With a terrifying roar the landing wheel hatches opened beneath them. Despite their training, most of the men were clearly startled.

“Get ready for the landing,” Alec shouted over the din of the rushing wind. “As soon as the pilot gives the word we pop the hatch and start moving.”

The impact of hitting the ground was unmistakable.

The shuttle bounced once, hit again, then rolled onward with a wild screeching of brakes and roar of retrorockets. Alec leaned against his shoulder straps, felt his head pushing forward.

Then abruptly the noise and motion ceased.

“Okay. We’re down,” the pilot reported tersely.

Behind him, Alec heard the main hatch crack open. He took one fast breath, then grabbed at his harness buckle. Standing up and reaching for his helmet, pack, and machine pistol, he commanded the others, “All right—let’s move.” The man from the other side of the aisle swung the hatch open. Alec gestured him back as he hefted his light gun over his shoulder.

“The steps are jammed,” the man grumbled.

Alec nodded once, then without even thinking about it he jumped from the lip of the hatch. He barely had time to realize how fast he was falling when he hit the ground with a solid thump that buckled his knees. He put his hands out to brace himself and managed to keep from toppling over.

Unslinging his gun, he stepped away from the shuttle quickly.

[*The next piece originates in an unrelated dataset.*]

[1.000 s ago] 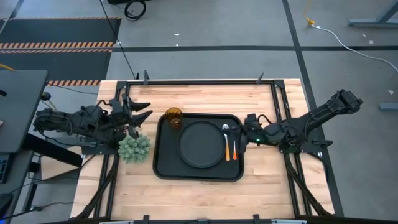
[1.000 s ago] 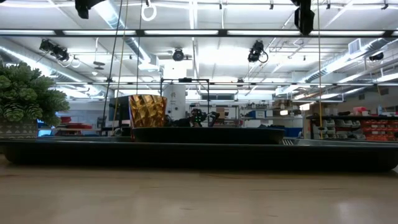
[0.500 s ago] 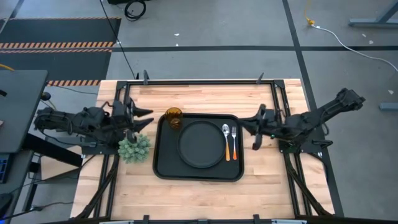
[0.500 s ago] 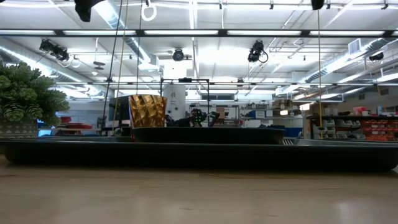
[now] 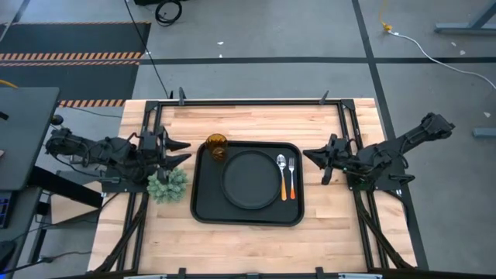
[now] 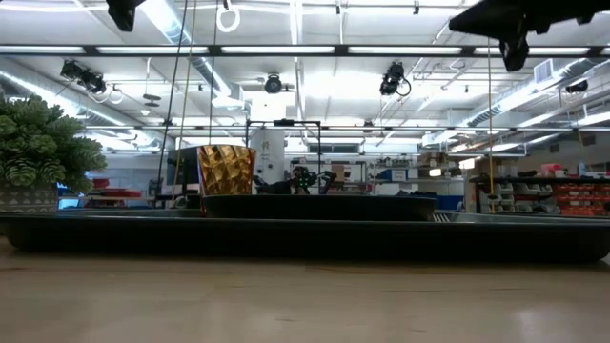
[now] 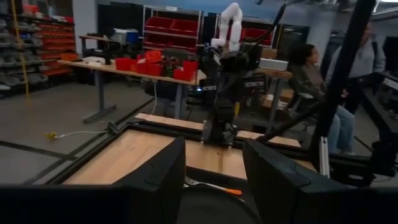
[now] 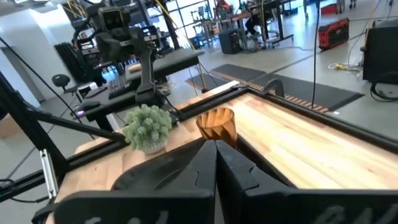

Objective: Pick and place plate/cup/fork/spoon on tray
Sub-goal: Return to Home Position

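Four task items lying inside tray (image 5: 203,203): plate (image 5: 250,179) sitting at centre, spoon (image 5: 281,168) and fork (image 5: 291,177) lying side by side just right of plate, cup (image 5: 215,147) standing upright in far-left corner. Left gripper (image 5: 180,151) hovering off tray's left edge, near green plant clump (image 5: 167,184), fingers spread, gripping nothing. Right gripper (image 5: 315,159) hanging right of tray, fingers pressed together, carrying nothing.

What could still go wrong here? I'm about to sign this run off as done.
Little looks open. The cup stands at the tray's far left corner, close to the rim, so a nudge might tip it off. The left hand hangs open nearby, beside the green plant; a careless swing could clip either. The fork and spoon lie side by side, right of the plate.
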You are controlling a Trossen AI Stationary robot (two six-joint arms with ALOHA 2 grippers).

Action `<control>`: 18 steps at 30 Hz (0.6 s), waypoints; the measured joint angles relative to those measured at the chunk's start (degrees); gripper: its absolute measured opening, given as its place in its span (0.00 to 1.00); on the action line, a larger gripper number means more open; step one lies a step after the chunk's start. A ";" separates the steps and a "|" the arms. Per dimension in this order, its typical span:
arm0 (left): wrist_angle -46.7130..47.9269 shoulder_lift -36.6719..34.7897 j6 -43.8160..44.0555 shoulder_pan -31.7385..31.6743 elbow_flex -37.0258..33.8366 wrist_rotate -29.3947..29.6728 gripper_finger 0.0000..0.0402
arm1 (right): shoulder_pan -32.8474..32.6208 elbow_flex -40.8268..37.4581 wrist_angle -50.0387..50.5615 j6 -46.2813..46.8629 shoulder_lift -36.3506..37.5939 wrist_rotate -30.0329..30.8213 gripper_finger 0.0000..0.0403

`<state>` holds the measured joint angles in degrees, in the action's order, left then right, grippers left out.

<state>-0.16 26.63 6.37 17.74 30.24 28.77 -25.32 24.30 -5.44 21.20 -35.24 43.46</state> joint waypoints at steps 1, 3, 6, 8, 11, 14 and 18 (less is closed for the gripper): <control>0.00 0.00 -0.03 0.25 0.00 -0.02 0.41 | 0.00 -0.83 -0.78 0.04 0.25 0.00 0.02; 0.02 0.00 -0.21 0.54 0.00 -0.56 0.41 | 0.00 -2.18 -2.73 -0.44 0.69 0.00 0.02; 0.05 0.09 -1.44 0.48 0.00 -2.91 0.41 | 0.00 -2.83 -4.17 -2.22 1.38 -0.02 0.02; -0.17 0.66 -2.52 0.44 0.00 -3.83 0.41 | -0.17 -2.83 -4.87 -3.43 2.01 -0.02 0.02; -0.24 2.31 -4.03 0.33 0.00 -3.98 0.41 | -0.54 -2.83 -5.74 -5.42 3.31 -0.02 0.02; -1.07 5.17 -4.04 -1.17 0.00 -4.64 0.41 | -0.52 -2.83 -5.60 -8.02 5.22 0.00 0.02; -5.73 9.18 -5.44 -4.85 0.00 -5.61 0.41 | -0.53 -2.83 -4.70 -16.88 7.83 0.00 0.02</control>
<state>-5.90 35.82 0.93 12.89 30.24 23.16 -25.85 21.47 -10.14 4.32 -27.40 43.46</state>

The other men were jumping behind him with a steady succession of thumps and oofs.

“All right, you know your positions,” he waved his free arm at them. “Spread out and form a perimeter.”

They hustled outward, a few limping noticeably.

The steps finally creaked out of their slot below the hatch and dropped into place. The final ten men scrambled down them and got to work on the equipment bay hatches. Jameson was the last man out, looking as unruffled as if he were coming out of chapel after attending a friend’s wedding. Except that his heavy automatic rifle was resting on his right hip, muzzle pointed outward, ready to fire.

Alec strode to the nose of the shuttle to watch the other men swing open the cargo hatches. Abstractedly, he noticed that the ship’s nose and underside were charred slightly and streaked from its burning journey through the atmosphere.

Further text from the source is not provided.